The U.N. mission in the Democratic Republic of Congo is investigating reports that Rwandan soldiers were responsible for violations of human rights in the east of the country last month. Witnesses say armed men, thought to be Rwandans, attacked civilians and burned houses.

Although the United Nations has not officially confirmed the Rwandan army has sent its men across the border into neighboring Congo, the world body says it has begun investigations into reports that abuses were carried out by Rwandans in the east of the country.

A spokeswoman for the U.N. mission in Congo says its experts had begun investigations into reports that Rwandan soldiers carried out human rights abuses against civilians last month during operations targeting Rwandan rebels in Congo.

Spokeswoman Patricia Tome said that peacekeepers and human rights investigators had found houses that had been burned and were told by witnesses that Rwandan soldiers shot at people without knowing if they were rebels or not.

There were no more details regarding the alleged abuses, but Ms.

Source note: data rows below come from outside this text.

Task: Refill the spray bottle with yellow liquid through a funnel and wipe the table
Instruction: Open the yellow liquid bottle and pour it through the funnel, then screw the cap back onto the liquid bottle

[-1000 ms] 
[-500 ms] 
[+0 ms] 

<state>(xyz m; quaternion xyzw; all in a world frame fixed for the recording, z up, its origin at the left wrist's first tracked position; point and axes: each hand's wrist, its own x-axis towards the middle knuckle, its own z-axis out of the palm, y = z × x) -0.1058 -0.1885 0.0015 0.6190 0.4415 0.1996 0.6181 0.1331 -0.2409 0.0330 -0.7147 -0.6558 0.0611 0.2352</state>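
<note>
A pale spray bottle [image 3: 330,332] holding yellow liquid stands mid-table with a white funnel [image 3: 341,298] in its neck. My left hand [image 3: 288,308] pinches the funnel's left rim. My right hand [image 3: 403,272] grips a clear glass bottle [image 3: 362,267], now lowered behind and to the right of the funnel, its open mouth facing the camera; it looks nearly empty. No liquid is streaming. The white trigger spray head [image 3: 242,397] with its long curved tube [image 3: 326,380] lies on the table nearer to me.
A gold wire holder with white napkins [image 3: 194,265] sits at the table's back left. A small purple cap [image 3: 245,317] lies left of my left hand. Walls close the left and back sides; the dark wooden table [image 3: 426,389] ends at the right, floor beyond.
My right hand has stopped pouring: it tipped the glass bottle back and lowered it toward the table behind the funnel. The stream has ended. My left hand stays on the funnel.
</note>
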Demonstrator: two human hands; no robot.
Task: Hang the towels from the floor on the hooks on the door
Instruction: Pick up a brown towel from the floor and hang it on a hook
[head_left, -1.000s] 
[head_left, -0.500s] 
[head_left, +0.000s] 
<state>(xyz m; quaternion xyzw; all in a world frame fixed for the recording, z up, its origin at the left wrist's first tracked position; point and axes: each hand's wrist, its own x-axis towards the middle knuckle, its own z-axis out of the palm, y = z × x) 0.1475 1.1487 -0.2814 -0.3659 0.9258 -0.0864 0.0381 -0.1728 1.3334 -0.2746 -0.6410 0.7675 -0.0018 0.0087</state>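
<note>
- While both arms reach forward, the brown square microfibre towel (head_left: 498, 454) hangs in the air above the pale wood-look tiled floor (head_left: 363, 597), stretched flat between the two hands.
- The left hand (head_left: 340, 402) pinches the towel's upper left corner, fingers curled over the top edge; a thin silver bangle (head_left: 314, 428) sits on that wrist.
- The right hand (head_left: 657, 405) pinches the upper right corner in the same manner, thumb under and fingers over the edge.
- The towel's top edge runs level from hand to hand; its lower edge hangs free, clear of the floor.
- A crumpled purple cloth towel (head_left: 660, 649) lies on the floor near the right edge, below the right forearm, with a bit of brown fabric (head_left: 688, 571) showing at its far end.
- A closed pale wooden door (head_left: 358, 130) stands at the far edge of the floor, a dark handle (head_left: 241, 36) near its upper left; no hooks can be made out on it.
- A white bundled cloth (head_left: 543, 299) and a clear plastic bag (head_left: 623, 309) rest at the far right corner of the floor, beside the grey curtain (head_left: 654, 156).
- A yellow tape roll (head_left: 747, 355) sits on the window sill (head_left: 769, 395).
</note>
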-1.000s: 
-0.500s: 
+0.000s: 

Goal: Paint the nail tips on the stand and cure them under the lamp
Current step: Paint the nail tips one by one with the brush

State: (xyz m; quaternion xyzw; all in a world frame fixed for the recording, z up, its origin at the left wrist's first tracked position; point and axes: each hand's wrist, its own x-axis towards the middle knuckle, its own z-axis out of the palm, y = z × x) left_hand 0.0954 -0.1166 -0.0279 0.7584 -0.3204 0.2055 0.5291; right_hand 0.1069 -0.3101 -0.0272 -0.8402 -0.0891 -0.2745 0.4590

Tome said the United Nations would be sending its investigators back to the villages, which are in the volatile Congolese province of North Kivu, for further investigations.

The United Nations has said it is almost certain that the Rwandan army was involved in attacks on Hutu rebels based in eastern Congo after Kigali last month repeatedly threatened to send soldiers to carry out surgical strikes across the border.

And the U.N. Security Council said Tuesday it would consider unspecified measures against individuals who undermined the peace process in Congo and demanded that Rwanda quickly withdraw any troops it may have on Congolese soil.

But the world body has stopped short of confirming Rwandan infiltrations, which the government in Kigali has flatly denied.

Rwanda argues that it has the right to enter its neighbor to hunt down Rwandan Hutu rebels, many of whom took part in the 1994 genocide, killing 800,000 Tutsis and moderate Hutus before fleeing into eastern Congo.

Kigali says the United Nations and the government in Kinshasa have failed to disarm the estimated 10,000 rebels that remain, and Rwanda therefore has the responsibility to complete the task before they attack.

Meanwhile, the rebels called for all Rwandans to unite and rise up against, what they call, a repressive regime in Kigali in order to restore democracy in the tiny country.

Rwanda has invaded Congo twice during the past decade, both times ostensibly to hunt down the rebels.

The second attack in 1998 was one of the triggers for Congo's five-year war, which sucked in five other neighboring countries and killed three million people, mostly from hunger and disease.